One of them is the five-model range of RB round balers, which will be offered in a number of fixed- and variable-chamber configurations to suit a wide span of users – from smaller stock farms up to large-scale contractors.
The highest density bales – weighing 20% more than those produced by its predecessor – are claimed for the new MF 2370 UHD large square baler.
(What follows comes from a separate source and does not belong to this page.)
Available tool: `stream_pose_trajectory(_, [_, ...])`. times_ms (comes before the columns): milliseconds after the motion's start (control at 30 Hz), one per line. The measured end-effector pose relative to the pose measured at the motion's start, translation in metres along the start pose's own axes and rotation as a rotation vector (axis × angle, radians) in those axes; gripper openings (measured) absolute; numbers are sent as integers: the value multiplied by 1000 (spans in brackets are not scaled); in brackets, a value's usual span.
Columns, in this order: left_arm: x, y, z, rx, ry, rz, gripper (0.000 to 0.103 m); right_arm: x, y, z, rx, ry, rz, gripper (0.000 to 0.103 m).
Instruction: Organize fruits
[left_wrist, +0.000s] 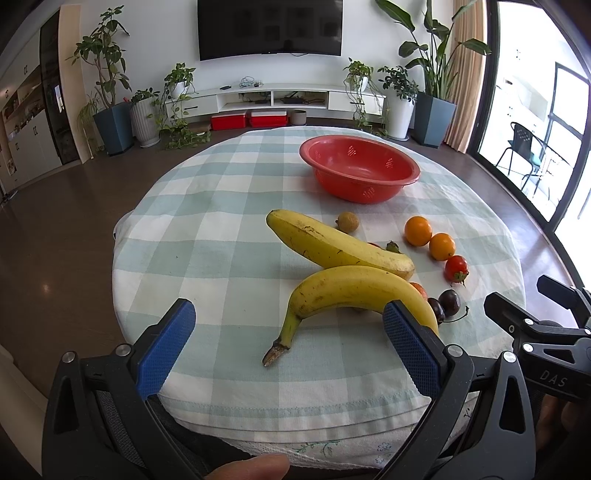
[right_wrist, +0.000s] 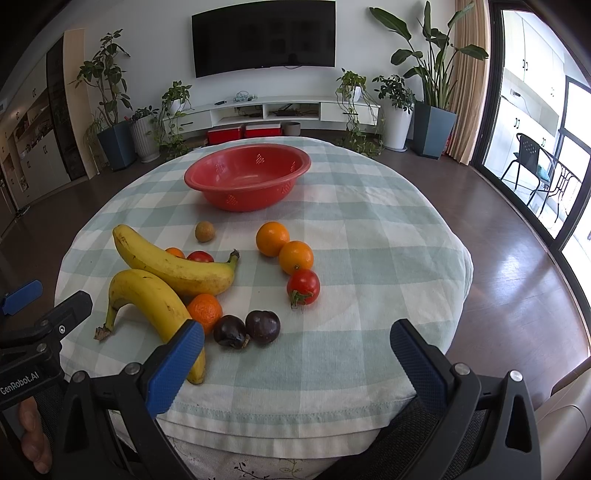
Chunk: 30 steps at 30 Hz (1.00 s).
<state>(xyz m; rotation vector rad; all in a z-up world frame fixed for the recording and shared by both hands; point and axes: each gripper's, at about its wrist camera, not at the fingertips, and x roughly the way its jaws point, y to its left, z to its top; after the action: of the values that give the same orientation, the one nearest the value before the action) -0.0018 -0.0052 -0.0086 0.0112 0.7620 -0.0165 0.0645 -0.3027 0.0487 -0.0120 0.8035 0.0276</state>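
Note:
A red colander bowl (left_wrist: 360, 168) (right_wrist: 248, 176) stands empty at the far side of the checked tablecloth (left_wrist: 229, 236). Nearer lie two bananas (left_wrist: 354, 288) (right_wrist: 173, 266), two oranges (right_wrist: 284, 245), a tomato (right_wrist: 303, 286), two dark plums (right_wrist: 245, 328), a mandarin (right_wrist: 204, 310) and a small brown fruit (right_wrist: 204, 231). My left gripper (left_wrist: 288, 336) is open and empty over the near banana's stem end. My right gripper (right_wrist: 297, 354) is open and empty just short of the plums.
The round table's near edge (right_wrist: 295, 424) is right under both grippers. Each gripper shows at the side of the other's view (left_wrist: 543, 328) (right_wrist: 40, 332). Beyond the table are potted plants, a TV stand and a glass door on the right.

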Motion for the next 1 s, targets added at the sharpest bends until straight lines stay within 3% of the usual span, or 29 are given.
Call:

It’s said to be the highest performing large square baler ever built at MF’s iconic Hesston plant in the US. The point is made that this increase in bale weight and density leads to reduce both in-field handling and the costs of transport.
LAMMA visitors should find the German manufacturer’s stand easy to spot, dominated as it will be, by a six-row, 530hp Rexor 620 two-axle sugar beet harvester, accompanied by a GT 170 trailed two-row potato harvester/elevator.
Perhaps the most noticeable aspect of the Rexor is the offset positioning of the wheels – left and right – for lifting, a feature that allows the machine to move over the entire soil surface during the course of operation. Six axial rollers, followed by three cleaning turbines, are designed to perform an effective separation of soil and trash.
Grimme states that the intelligent drive technology, with a matched hydraulic and cooling system and auto-drive in the 1150-1500rpm speed range, combine to make the Rexor 620 the most economical beet harvester in its class.
The GT 170 potato harvester is available in two models – M and S, giving differing frame lengths – with a choice of four different separators to meet individual needs. Delivering high capacity harvesting and gentle crop handling, the GT 170 incorporates TerraControl hydraulic ridge pressure relief and individual depth control.
The Double MultiSep separator is designed to deal with even the heaviest harvesting conditions and, with the patented Vario-RS roller distance adjustment, the machine can react to different crop sizes at any time, without changing the roller.
Four years after its introduction, the C9000 Series combine harvester model has been significantly upgraded for 2018 to become the 9300 Series. The 340hp and 395hp Mercedes engines are now Stage IV emissions compliant, while the cab and control features have been completely re-designed. In addition, the grain tank is now 10% larger and the unloading speed 30% faster.
Inside the CommanderCab V1, the control elements are now integrated into the armrest of the new, extra-large seat and are based on the control set-up of the company’s larger tractors. The monitoring system provides the operator with a clear overview of the machine’s performance, loss display and all warnings.
The balance system is now operated by the use of a joystick, which facilitates reassuring control over rugged terrain. With up to 20% lateral and 6% up/down hill compensation, it helps to achieve optimum harvesting performance in more challenging conditions.
Further back on the machine, the straw hood has been re-designed to promote a smoother flow of straw, including when chopped. A new spreader allows the operator to adjust the flow of chopped straw to match working conditions and, while discharging long straw, can be converted into a chute to boost the flow of straw being discharged.
The new model’s grain tank has also had its capacity increased – to 10,500 litres. A new two-feed system has accelerated the discharge speed through the new unloading pipe to 120 l/sec. Furthermore, when the new 6m grain tank outlet pipe is being closed, the feed screw induces a slight change in the running direction and as the crop flow is halted, no grain is lost.